If your schedule or your body tells you that you need a break, take this day for recovery and do the workout the following day. Remember, think long term. If the training week takes you 10 days to complete it is not the end of the world.
Move at a pace as fast as possible, but not so fast that you just gas out and just move painfully slow the majority of the round. I know that is super clear, specific instructions and no questions are coming to mind...Might take a workout to figure this pace out, but the talk test works well. If you can say a broken sentence while you’re in the middle of a round, you’re probably good. If you can only say some sounds you’re going too hard. If you have a HR monitor, if you’re in decent shape the range is probably 160-175 bpm. If it goes over that, slow down or stop to get it back in that zone. If you’re younger or in very good shape 170 +/- 5 beats is probably OK. Remember these are guesstimates. You can always start in the lower range and then after a week or two bump it up as well if your fitness allows it.
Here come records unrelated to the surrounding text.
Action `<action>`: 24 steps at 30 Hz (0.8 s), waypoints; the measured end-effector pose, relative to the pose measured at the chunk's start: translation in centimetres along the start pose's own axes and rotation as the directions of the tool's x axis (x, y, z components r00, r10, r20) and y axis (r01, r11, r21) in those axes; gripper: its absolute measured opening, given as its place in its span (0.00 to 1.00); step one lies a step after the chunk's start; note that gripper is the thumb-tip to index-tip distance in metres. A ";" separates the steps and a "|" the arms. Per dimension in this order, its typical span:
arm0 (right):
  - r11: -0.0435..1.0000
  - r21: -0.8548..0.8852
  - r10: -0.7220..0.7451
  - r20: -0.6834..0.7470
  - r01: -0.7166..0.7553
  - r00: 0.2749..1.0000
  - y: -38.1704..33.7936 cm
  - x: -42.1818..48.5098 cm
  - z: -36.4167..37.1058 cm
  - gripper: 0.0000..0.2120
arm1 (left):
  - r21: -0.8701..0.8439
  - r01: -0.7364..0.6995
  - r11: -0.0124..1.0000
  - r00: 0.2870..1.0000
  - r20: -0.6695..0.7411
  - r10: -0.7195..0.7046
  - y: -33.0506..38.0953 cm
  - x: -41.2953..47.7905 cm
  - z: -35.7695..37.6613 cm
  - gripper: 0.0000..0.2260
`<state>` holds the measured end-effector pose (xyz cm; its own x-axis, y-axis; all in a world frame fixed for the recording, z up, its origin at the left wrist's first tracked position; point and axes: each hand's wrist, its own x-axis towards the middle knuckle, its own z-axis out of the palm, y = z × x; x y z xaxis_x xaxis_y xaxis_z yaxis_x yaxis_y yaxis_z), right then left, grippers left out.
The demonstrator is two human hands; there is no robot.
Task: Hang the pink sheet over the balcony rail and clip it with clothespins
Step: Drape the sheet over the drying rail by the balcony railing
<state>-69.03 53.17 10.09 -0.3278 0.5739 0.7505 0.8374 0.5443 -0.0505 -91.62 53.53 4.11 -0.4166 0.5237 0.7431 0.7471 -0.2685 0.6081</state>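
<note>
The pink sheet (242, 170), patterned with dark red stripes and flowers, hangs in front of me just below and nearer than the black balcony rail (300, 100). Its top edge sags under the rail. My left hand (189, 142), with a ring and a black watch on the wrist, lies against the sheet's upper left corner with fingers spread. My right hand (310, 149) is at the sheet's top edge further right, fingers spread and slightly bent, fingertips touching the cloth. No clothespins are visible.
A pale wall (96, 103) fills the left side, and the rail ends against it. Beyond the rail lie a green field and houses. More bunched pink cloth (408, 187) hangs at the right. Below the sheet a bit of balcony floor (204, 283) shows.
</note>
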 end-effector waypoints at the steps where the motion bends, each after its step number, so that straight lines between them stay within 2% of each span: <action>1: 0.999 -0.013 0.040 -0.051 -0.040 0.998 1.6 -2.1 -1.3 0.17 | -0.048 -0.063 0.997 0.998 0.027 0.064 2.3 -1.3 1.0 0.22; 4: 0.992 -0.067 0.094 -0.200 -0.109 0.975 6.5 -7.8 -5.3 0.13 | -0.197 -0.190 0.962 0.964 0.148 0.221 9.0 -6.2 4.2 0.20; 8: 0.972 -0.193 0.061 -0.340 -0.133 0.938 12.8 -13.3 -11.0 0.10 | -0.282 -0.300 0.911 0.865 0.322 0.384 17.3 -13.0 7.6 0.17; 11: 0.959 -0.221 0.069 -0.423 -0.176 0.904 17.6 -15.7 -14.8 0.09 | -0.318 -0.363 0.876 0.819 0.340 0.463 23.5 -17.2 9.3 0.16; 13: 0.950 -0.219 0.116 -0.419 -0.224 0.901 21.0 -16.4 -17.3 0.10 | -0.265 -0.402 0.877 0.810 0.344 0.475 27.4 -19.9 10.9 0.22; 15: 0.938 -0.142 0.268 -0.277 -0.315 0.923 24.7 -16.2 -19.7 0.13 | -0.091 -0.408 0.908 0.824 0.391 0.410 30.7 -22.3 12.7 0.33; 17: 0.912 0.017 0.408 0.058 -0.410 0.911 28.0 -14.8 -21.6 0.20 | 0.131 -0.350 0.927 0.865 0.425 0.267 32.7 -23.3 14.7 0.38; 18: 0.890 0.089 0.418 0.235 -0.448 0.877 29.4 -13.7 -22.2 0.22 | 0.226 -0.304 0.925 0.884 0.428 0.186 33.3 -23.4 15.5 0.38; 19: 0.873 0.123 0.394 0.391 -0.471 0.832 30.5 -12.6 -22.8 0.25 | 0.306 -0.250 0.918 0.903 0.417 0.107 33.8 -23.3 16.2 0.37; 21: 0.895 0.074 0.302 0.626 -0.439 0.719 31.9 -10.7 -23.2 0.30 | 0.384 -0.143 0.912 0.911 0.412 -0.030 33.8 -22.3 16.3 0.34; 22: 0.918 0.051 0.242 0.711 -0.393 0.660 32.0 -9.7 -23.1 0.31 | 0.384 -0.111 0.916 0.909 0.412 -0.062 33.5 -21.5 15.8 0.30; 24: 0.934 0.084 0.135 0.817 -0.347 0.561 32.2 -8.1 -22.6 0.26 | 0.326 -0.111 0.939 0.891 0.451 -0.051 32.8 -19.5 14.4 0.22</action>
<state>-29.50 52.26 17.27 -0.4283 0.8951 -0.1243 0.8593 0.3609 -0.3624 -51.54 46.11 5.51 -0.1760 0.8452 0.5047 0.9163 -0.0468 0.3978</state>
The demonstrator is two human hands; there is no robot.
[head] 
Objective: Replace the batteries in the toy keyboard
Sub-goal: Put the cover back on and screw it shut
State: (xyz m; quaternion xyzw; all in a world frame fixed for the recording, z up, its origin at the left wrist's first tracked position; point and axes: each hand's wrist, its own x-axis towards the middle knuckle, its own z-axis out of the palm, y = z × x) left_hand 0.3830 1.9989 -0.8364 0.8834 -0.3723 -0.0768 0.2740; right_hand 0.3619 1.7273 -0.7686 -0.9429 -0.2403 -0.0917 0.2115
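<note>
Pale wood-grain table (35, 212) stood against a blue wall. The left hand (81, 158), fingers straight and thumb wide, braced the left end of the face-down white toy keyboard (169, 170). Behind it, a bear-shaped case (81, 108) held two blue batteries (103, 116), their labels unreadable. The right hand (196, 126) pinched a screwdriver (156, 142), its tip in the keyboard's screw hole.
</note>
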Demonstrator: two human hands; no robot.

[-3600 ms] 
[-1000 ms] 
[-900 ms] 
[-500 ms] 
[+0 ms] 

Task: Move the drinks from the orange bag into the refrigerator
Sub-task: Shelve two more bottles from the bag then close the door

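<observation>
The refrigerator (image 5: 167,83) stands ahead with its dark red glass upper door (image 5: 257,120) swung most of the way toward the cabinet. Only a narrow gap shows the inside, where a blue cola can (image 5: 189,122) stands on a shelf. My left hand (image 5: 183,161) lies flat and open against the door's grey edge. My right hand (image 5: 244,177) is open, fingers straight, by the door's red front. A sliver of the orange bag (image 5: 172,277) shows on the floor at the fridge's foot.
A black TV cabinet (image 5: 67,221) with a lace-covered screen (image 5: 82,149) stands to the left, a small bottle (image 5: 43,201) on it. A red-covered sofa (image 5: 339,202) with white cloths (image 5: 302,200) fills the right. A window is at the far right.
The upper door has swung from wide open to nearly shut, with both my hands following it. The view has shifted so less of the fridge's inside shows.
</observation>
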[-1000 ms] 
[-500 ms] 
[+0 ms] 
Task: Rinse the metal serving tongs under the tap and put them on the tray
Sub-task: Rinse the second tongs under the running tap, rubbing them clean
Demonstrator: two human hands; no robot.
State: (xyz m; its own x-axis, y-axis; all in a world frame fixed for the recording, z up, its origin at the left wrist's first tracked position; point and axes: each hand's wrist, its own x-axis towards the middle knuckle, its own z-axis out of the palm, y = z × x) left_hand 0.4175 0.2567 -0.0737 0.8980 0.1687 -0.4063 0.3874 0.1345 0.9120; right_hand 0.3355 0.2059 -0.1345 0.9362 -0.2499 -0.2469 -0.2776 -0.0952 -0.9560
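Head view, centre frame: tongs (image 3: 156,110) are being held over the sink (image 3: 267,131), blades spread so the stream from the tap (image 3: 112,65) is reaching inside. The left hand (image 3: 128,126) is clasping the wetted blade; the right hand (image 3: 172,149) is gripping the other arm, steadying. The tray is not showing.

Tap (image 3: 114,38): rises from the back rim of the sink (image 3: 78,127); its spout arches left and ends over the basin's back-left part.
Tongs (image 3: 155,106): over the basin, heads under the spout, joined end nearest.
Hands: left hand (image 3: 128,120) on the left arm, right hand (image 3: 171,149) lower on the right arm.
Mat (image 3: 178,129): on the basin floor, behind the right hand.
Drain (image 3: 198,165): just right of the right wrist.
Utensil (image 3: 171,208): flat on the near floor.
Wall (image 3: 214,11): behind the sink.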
A1) Sled Push- Think lighter and farther, 1-3 minutes
A2) Sled Drag- Same as above.
A3) Carry Variation. Same as above.
A4) Bear Crawl- Just go down and back from whatever distance you have been hitting for the sled and carries. This is a bit of a gut check but don’t get too sloppy.
Rest between rounds – 3-5 minutes or so. You should be somewhat recovered before going again. I also recommend active rest. Walking, rower, stationary bike if you have it, etc.
Week 1: 3 Rounds
Week 2: 4 Rounds
Week 3: 5 Rounds
SYNOPSIS of Phase 1:
This is the foundation to prepare your body for the harder and heavier stuff later. This is not designed to totally destroy you. You can’t afford it. You can’t obliterate yourself in the gym then strap a gun on your waist and go enforce the law right after.
Don’t mistake what I am saying. Work hard. However you still need to be able to protect the public, peers, and yourself. On off days you can push it a bit more. I’d still leave a little gas in the tank. You never know as an off duty cop what could be thrown your way.
Same as the military plan, I wrote 3 weeks of programming but still have a 4th week listed. This is where you need to listen to your body. If your life stretched this plan out over 5 weeks maybe you had so much rest between hard training days you just repeat another week with a bit more volume or load. What I recommend for most people doing this program...just repeat week 1 or 2’s volume and load. Ensure you’re recovered for the next phase.